***** The data

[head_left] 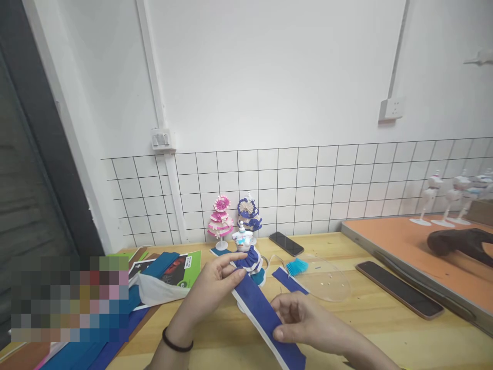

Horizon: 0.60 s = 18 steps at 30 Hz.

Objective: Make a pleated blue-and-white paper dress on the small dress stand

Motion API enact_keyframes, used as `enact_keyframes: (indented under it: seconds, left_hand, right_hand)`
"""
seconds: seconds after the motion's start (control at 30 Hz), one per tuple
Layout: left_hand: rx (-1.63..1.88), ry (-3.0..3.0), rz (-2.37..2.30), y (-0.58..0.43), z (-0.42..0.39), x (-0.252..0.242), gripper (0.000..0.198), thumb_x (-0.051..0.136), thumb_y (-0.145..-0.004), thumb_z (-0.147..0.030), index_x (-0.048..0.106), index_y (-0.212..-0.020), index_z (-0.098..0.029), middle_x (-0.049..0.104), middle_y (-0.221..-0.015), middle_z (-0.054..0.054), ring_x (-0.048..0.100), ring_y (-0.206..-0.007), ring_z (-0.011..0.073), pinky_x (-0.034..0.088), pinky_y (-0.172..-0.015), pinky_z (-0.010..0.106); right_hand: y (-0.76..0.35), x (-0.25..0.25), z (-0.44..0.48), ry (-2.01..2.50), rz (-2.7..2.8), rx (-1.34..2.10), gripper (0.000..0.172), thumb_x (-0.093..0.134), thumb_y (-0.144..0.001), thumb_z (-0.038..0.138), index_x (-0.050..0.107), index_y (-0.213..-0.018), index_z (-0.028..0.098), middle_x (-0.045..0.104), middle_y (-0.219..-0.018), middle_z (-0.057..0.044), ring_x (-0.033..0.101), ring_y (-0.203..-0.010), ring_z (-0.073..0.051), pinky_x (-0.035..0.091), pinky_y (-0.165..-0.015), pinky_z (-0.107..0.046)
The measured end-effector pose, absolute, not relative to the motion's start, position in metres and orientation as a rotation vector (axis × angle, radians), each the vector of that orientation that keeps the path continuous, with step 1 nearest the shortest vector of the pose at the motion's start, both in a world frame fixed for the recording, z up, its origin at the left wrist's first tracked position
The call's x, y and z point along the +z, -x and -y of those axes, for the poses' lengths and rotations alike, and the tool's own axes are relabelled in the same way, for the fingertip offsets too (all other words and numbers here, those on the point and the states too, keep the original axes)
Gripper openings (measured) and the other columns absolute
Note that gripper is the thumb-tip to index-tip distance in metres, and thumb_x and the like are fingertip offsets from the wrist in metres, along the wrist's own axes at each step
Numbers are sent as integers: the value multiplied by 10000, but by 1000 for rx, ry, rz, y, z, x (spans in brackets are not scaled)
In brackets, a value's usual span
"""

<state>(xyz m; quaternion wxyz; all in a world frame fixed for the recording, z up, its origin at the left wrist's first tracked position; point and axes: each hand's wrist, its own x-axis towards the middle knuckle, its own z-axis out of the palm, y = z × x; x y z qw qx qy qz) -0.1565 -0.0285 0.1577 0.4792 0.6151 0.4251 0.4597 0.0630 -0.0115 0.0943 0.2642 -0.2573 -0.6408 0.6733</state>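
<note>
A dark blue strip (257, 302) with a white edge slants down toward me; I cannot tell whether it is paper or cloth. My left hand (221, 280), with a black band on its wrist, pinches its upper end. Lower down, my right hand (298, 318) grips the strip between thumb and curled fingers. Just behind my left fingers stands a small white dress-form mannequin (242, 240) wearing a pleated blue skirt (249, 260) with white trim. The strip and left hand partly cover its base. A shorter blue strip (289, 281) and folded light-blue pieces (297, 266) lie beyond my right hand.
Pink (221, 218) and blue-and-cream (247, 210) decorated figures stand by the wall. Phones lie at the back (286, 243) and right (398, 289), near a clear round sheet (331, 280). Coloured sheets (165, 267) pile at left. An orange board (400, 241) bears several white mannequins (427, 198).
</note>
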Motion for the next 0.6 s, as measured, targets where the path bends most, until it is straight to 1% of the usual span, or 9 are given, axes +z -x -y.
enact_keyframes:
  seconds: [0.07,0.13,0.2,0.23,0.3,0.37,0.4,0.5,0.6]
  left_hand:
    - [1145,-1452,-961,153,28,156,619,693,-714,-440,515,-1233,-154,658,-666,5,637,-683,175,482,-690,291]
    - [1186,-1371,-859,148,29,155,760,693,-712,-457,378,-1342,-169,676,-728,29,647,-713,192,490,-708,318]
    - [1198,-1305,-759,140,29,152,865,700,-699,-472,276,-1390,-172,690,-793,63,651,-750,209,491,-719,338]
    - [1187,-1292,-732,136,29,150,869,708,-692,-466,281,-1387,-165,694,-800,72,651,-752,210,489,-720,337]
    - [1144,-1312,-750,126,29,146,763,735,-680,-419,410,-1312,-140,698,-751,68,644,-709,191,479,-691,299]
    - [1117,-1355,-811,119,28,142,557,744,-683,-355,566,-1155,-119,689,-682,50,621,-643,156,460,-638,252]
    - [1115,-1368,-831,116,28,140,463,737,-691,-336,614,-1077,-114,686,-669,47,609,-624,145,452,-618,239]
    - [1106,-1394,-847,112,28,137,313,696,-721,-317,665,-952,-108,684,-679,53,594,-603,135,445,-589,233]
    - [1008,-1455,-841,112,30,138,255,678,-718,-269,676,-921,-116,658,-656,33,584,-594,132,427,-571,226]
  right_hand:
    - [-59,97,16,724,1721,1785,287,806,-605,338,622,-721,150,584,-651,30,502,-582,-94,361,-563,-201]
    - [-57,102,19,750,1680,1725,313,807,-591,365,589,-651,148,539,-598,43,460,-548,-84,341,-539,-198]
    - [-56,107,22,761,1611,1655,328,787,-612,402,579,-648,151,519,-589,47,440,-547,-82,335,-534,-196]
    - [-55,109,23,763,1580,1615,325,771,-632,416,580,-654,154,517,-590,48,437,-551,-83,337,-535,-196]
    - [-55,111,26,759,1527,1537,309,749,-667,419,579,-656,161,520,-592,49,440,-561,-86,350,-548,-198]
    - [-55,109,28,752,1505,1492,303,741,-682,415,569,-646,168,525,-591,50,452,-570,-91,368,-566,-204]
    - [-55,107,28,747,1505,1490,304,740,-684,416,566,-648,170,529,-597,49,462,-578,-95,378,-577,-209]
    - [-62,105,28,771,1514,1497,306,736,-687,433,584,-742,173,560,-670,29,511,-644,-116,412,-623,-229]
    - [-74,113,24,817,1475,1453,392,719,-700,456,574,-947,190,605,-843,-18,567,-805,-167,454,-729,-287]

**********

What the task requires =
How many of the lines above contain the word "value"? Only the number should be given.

Written solution =
2